Legal Education Reform Bill risks politicising legal education — NAPO
The 2024 Vice Presidential candidate of the New Patriotic Party (NPP), Dr. Matthew Opoku Prempeh, known affectionately as NAPO, has criticised the Legal Education Reform Bill, 2025, describing it as worrying.
According to the former Manhyia South lawmaker, the bill creates room for political control over legal education in the country.
“The Legal Education Reform Bill, 2025 is worrying. Legal education must remain the core mandate of the General Legal Council, with government providing support, not direction, in line with global best practice,” he wrote in a social media post on Monday, December 22.

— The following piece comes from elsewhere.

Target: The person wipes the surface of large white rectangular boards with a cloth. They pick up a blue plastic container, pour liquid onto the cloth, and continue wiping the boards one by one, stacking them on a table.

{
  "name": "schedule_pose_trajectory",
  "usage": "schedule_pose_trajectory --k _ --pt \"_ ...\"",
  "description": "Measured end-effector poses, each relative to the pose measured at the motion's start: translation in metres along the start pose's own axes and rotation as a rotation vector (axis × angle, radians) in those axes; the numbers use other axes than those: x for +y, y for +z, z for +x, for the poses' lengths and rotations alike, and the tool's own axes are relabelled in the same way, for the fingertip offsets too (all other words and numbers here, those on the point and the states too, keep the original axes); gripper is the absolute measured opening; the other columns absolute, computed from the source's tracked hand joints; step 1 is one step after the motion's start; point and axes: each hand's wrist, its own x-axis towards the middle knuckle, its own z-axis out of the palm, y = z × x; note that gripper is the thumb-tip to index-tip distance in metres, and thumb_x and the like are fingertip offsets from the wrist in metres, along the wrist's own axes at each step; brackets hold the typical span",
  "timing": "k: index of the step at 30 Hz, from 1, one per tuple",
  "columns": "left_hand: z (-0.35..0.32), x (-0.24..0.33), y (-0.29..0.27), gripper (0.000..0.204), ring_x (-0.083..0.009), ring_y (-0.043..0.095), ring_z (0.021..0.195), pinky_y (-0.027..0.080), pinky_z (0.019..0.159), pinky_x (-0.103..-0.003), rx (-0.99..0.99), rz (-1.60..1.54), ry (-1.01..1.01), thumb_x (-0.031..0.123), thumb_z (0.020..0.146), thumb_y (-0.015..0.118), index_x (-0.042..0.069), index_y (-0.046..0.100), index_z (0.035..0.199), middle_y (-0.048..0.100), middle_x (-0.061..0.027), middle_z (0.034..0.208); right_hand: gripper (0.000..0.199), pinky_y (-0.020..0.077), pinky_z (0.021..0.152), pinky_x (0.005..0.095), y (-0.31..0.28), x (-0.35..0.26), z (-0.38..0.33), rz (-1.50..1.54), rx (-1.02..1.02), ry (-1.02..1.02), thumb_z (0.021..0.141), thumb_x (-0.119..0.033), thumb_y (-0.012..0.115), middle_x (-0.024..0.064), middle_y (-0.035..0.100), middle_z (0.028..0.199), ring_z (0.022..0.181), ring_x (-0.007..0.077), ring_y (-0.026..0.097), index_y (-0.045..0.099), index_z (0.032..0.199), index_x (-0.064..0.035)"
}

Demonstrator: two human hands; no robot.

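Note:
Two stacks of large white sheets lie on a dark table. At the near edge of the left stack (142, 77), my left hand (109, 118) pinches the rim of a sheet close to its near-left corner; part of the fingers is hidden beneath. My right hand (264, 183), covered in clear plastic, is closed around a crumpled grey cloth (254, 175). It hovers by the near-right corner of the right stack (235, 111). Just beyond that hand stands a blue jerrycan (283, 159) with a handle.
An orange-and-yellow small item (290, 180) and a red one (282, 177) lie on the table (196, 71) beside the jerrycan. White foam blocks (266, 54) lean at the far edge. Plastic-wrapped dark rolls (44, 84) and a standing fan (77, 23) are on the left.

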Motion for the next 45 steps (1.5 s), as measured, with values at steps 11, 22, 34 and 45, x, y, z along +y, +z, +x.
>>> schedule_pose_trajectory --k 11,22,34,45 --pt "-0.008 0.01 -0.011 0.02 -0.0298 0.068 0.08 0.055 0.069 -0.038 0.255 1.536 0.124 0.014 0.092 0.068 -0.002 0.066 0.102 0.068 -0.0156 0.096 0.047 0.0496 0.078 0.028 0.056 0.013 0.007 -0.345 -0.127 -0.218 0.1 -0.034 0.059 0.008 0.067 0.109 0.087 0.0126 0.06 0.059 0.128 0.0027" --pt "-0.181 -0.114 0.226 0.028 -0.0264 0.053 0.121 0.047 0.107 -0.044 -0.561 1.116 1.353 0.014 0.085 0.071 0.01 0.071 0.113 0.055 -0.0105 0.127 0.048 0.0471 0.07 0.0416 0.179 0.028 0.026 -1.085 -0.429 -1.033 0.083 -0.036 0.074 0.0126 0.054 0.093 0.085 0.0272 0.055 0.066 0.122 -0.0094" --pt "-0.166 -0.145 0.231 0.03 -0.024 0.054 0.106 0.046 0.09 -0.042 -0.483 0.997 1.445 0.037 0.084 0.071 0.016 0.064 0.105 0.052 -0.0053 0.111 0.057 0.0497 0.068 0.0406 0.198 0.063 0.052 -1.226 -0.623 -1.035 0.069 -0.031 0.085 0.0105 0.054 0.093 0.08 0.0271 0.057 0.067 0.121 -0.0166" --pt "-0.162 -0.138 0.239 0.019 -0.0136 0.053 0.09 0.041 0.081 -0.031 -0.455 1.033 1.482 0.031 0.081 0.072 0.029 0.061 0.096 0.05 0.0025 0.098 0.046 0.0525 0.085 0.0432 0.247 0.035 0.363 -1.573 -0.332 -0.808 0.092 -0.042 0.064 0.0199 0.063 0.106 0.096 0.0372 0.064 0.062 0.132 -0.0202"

“The future of Ghana’s legal profession must be protected, and the training of lawyers should never be subordinated to political control,” he added.
The Legal Education Reform Bill, 2025 proposes changes aimed at expanding access to legal education while maintaining high standards in teaching, learning and outcomes.
The bill seeks to separate the regulation of legal education from the regulation of the legal profession, while strengthening the role of the bar association in setting and enforcing standards.
Under the bill, professional legal education and training would be transferred from the Ghana School of Law to accredited universities.
It also introduces a Law Practice Training Course to be run by these universities to prepare candidates for a National Bar Examination.
The course will focus largely on clinical legal education, with emphasis on practical lawyering skills rather than purely theoretical instruction.